Activity: Below are some records. Copy every line in them that holds "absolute".

++++ Provided data

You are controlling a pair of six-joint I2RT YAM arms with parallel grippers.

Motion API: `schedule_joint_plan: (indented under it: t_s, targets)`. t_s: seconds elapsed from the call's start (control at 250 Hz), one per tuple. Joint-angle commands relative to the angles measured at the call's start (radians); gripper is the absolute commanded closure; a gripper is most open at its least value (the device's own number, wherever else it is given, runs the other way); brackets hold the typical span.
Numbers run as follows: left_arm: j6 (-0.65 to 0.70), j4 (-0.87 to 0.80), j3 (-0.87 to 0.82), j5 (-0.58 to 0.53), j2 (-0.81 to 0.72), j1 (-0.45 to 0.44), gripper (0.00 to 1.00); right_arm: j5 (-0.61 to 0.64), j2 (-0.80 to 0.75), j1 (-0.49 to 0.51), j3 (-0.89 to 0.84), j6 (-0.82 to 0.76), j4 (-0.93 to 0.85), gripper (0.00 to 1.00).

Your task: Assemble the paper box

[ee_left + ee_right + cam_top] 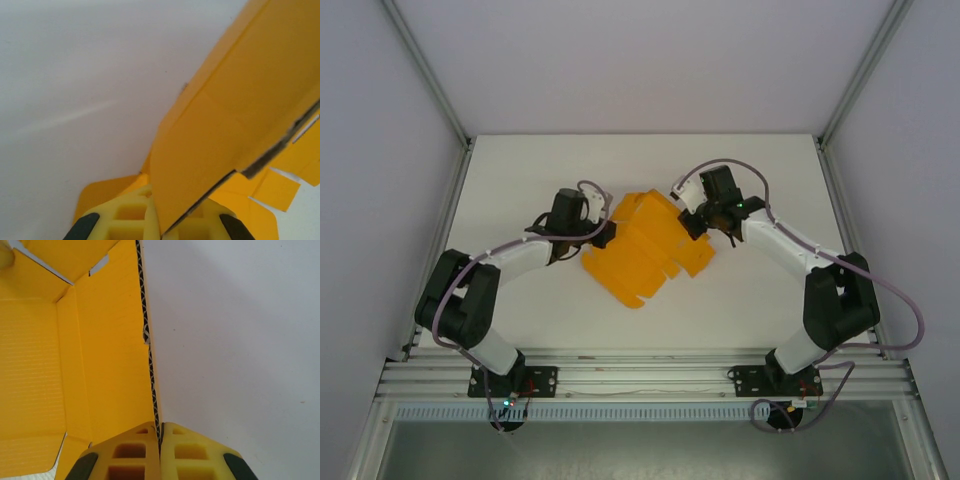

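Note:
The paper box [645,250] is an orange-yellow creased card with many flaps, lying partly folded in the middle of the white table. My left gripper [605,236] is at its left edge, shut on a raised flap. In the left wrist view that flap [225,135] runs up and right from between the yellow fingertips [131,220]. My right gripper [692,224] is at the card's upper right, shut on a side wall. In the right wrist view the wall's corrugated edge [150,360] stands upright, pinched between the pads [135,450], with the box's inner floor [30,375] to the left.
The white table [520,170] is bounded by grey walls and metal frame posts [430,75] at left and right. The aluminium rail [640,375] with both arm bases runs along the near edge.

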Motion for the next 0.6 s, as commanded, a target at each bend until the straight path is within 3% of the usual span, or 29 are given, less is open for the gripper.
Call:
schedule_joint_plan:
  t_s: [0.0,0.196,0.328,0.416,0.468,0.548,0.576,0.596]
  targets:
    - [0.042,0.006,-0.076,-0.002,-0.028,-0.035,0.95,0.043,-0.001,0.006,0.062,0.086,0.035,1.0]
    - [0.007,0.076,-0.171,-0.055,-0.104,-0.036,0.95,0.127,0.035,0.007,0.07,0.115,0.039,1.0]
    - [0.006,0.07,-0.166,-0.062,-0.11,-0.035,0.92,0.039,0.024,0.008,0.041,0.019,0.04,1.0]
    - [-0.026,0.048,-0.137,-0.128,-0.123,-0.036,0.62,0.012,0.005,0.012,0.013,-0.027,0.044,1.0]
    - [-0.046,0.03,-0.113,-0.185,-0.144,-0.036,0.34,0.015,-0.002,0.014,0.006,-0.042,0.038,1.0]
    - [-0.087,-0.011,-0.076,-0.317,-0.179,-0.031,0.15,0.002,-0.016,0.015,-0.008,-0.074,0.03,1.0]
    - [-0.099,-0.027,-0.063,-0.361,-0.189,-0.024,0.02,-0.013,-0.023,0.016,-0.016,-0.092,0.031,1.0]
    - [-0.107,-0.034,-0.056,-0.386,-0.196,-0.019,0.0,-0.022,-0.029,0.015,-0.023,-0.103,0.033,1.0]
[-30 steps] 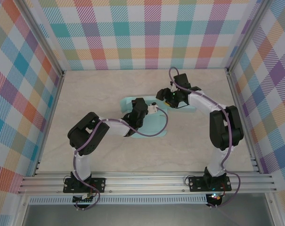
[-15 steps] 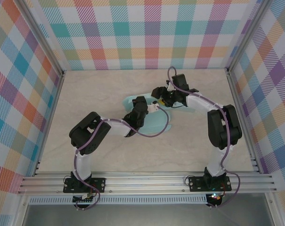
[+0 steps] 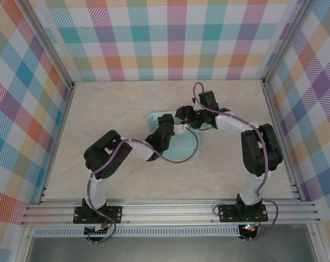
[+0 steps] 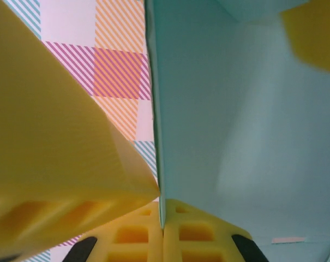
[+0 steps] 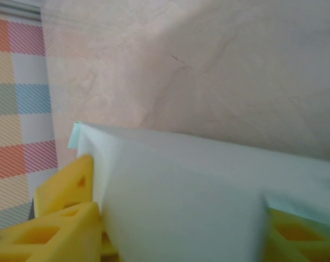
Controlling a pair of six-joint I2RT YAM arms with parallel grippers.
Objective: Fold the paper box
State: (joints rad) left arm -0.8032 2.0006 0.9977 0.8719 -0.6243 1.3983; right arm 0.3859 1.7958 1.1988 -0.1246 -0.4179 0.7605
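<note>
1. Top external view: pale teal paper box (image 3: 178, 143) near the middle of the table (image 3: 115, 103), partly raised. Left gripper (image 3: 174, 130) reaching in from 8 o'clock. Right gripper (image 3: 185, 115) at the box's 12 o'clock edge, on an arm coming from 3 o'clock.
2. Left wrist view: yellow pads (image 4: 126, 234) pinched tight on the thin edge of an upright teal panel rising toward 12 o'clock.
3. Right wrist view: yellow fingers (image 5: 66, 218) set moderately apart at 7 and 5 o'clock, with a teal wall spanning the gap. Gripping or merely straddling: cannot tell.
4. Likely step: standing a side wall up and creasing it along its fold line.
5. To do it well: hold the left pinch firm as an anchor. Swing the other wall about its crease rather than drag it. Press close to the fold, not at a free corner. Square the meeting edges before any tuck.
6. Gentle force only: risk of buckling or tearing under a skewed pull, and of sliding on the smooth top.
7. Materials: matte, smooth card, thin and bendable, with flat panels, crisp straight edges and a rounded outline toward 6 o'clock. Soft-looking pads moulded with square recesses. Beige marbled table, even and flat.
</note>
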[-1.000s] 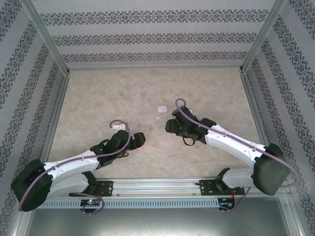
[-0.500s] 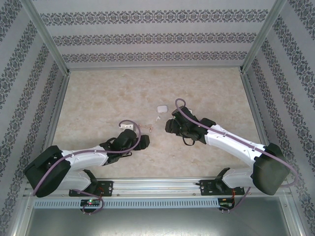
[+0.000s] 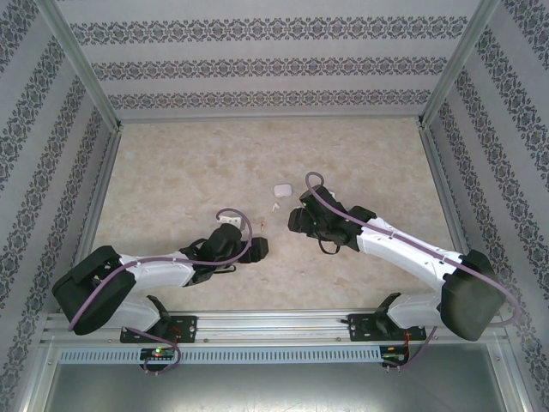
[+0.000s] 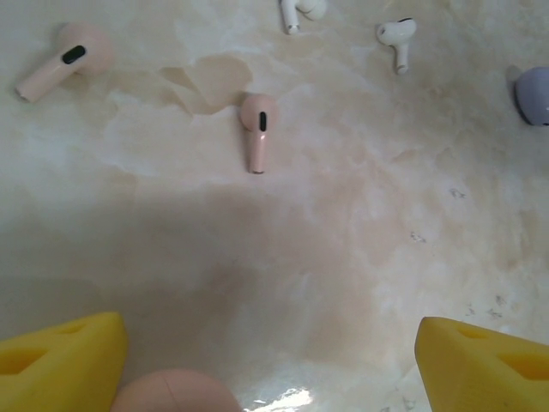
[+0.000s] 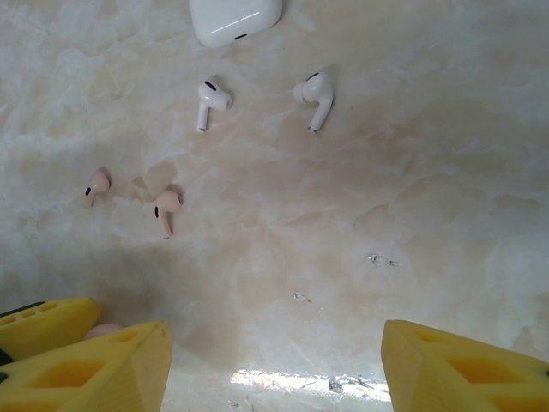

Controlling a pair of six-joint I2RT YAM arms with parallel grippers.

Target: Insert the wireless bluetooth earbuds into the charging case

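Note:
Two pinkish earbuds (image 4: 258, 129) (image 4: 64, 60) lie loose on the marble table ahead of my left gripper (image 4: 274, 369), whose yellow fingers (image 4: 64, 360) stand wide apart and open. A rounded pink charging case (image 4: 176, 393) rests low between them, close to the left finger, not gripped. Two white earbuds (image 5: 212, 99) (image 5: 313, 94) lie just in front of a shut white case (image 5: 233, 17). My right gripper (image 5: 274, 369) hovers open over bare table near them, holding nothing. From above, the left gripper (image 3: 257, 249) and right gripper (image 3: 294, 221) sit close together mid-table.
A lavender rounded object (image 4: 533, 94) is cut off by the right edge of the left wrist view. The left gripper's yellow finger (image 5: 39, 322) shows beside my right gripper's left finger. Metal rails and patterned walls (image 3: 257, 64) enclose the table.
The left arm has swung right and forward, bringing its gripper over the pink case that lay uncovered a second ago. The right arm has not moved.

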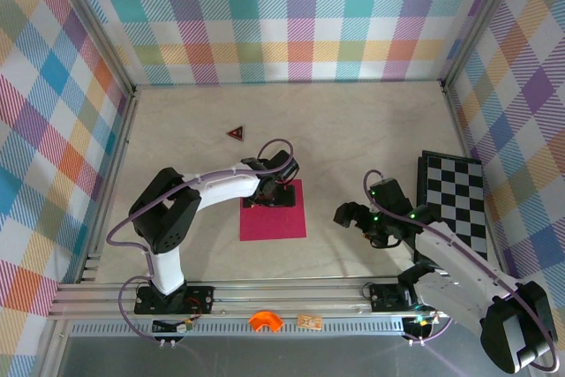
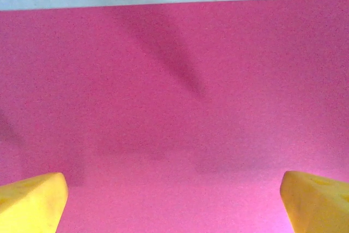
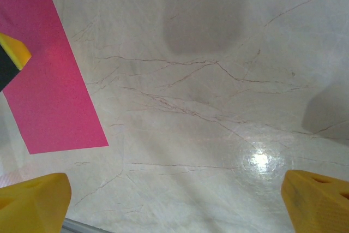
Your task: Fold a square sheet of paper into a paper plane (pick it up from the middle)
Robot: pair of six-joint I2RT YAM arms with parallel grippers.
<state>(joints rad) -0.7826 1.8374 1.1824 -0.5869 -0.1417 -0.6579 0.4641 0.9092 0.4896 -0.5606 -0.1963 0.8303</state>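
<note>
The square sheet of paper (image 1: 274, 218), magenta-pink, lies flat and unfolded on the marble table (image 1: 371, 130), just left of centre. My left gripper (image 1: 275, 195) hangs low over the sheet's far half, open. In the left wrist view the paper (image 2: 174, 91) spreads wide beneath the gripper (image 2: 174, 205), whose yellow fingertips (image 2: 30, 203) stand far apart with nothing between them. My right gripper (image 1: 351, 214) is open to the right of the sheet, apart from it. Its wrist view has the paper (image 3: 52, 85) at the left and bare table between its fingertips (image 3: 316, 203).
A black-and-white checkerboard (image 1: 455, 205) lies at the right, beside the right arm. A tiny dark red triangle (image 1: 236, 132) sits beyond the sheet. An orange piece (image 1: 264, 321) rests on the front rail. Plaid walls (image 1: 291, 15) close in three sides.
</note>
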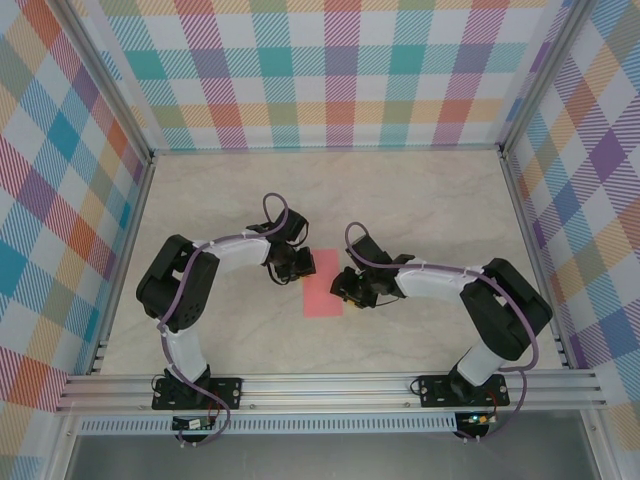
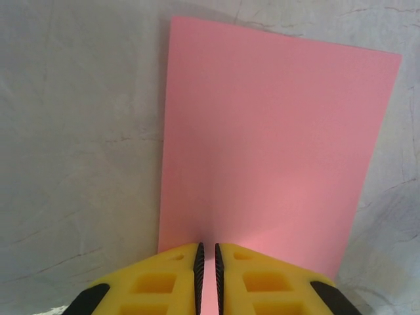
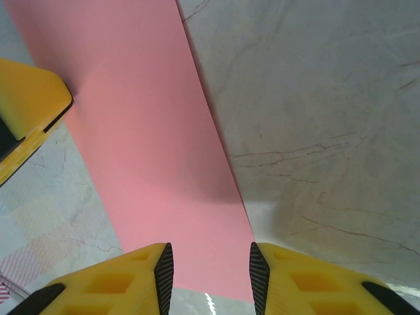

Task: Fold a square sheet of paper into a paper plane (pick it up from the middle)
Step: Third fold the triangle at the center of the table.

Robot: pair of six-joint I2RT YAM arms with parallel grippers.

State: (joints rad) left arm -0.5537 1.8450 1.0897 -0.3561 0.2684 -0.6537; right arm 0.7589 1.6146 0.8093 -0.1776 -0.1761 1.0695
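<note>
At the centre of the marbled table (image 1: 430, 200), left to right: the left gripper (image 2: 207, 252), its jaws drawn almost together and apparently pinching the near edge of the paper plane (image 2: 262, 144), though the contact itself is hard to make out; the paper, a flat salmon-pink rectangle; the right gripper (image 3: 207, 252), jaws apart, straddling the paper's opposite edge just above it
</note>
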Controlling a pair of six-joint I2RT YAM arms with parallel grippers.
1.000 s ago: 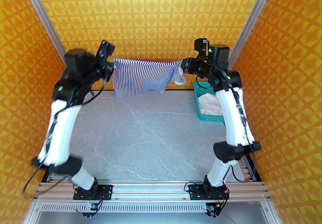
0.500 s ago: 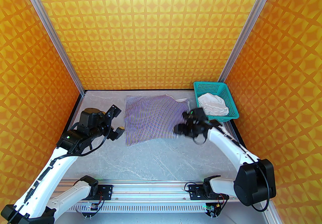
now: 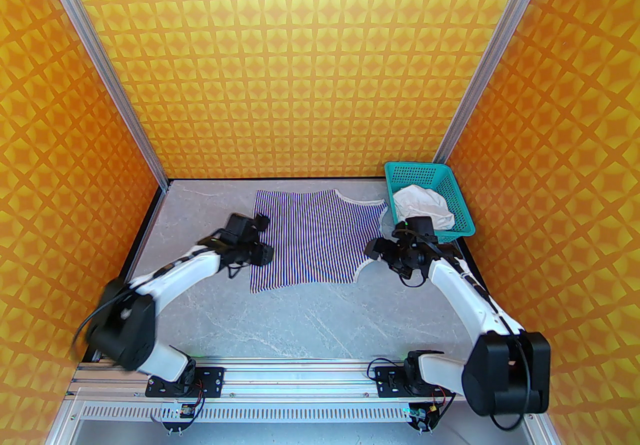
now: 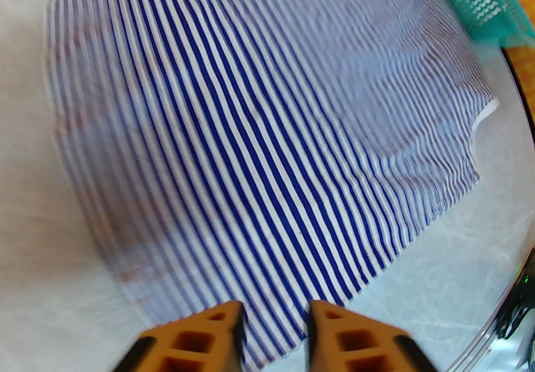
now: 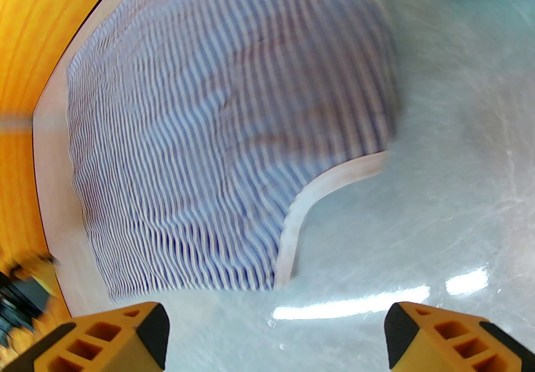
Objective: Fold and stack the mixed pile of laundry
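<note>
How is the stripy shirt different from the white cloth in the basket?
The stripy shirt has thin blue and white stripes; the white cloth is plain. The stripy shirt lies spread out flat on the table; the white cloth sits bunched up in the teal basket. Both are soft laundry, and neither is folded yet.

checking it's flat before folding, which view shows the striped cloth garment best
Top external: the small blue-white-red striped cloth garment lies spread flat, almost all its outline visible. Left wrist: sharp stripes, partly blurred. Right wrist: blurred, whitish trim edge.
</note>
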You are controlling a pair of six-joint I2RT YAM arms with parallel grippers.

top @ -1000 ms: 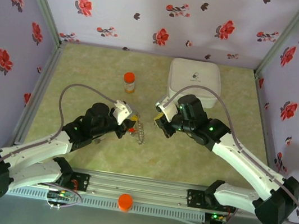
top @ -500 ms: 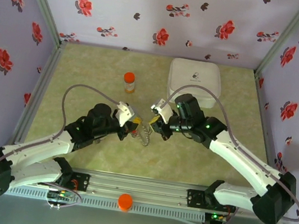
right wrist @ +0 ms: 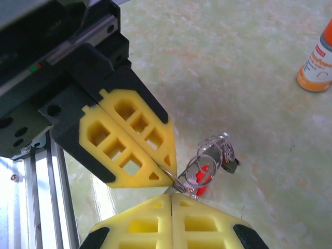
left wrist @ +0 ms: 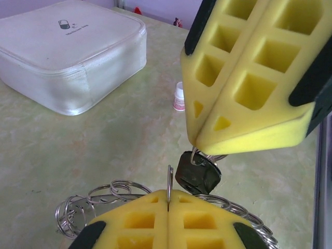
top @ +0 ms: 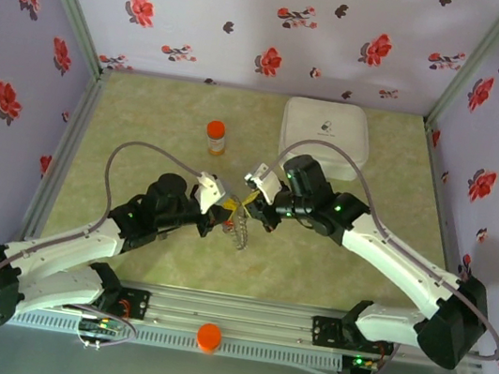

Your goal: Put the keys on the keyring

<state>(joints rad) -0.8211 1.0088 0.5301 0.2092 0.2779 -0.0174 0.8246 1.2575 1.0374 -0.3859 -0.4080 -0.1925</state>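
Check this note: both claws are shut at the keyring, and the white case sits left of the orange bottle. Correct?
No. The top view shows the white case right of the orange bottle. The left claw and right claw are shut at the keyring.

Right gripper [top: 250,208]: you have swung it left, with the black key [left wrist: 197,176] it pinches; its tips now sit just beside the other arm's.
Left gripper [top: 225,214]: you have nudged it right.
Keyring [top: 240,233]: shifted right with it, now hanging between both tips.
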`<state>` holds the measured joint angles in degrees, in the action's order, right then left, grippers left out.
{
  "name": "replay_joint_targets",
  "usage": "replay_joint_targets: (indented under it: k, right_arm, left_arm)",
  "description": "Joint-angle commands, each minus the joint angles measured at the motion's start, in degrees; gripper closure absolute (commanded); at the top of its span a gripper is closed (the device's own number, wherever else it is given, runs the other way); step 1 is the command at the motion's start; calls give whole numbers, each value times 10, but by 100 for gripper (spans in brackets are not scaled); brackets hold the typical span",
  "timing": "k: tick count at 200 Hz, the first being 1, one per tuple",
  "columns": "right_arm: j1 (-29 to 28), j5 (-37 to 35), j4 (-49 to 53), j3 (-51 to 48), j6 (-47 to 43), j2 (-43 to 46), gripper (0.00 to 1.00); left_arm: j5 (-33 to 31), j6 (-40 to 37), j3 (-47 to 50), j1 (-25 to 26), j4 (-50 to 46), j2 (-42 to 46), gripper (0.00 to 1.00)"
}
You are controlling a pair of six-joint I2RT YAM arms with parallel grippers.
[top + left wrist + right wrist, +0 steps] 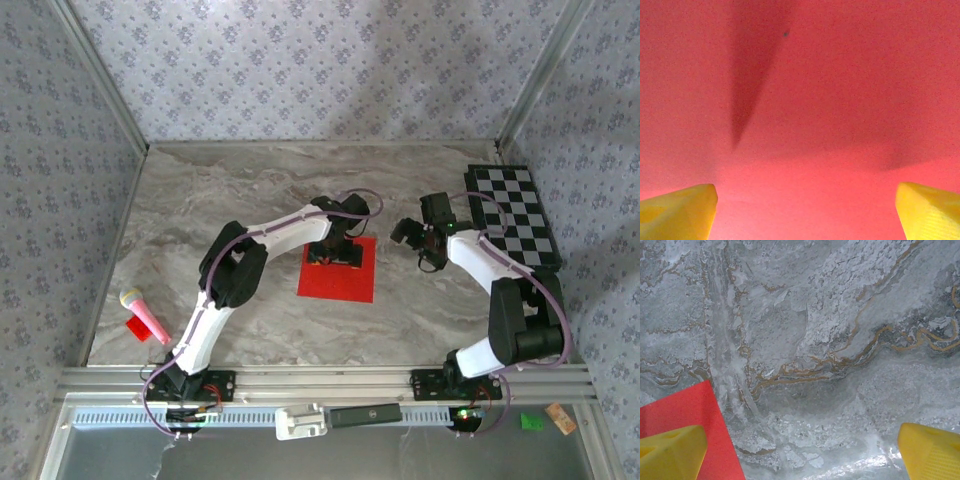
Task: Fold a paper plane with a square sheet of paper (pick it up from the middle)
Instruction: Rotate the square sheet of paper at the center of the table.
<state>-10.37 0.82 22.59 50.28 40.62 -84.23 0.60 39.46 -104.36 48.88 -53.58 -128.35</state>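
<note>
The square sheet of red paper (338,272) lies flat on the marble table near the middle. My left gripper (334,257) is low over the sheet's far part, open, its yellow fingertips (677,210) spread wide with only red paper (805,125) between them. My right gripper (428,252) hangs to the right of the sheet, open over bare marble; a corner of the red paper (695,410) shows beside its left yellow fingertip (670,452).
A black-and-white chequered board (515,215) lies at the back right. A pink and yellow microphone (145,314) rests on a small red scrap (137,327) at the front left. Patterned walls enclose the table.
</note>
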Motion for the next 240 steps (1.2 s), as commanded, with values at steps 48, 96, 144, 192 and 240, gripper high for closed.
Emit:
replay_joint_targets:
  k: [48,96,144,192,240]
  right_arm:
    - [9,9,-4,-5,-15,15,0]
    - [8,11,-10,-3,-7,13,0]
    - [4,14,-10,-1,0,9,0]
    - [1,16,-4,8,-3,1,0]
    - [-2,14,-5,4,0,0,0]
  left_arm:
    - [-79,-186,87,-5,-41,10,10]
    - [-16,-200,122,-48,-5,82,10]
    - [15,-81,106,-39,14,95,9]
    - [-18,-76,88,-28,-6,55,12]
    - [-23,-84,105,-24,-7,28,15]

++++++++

Written answer:
Motion API: `schedule_joint_plan: (indented under it: t_s, targets)`. t_s: seconds elapsed from the call's start (control at 250 Hz), one per tuple. Joint-angle commands relative to the angles measured at the call's start (radians); gripper is the absolute commanded closure; a gripper is most open at its least value (the device's own number, wherever else it is given, runs the other way); brackets hold the typical span.
  "description": "Joint-angle commands, each minus the joint angles measured at the motion's start, in degrees; gripper closure absolute (commanded); at the top of its span a gripper is closed (the device's own number, wherever else it is given, runs the other way); step 1 is the command at the motion's start; calls give whole numbers, each value times 10, but by 100 for gripper (spans in brackets are not scaled); brackets hold the typical span",

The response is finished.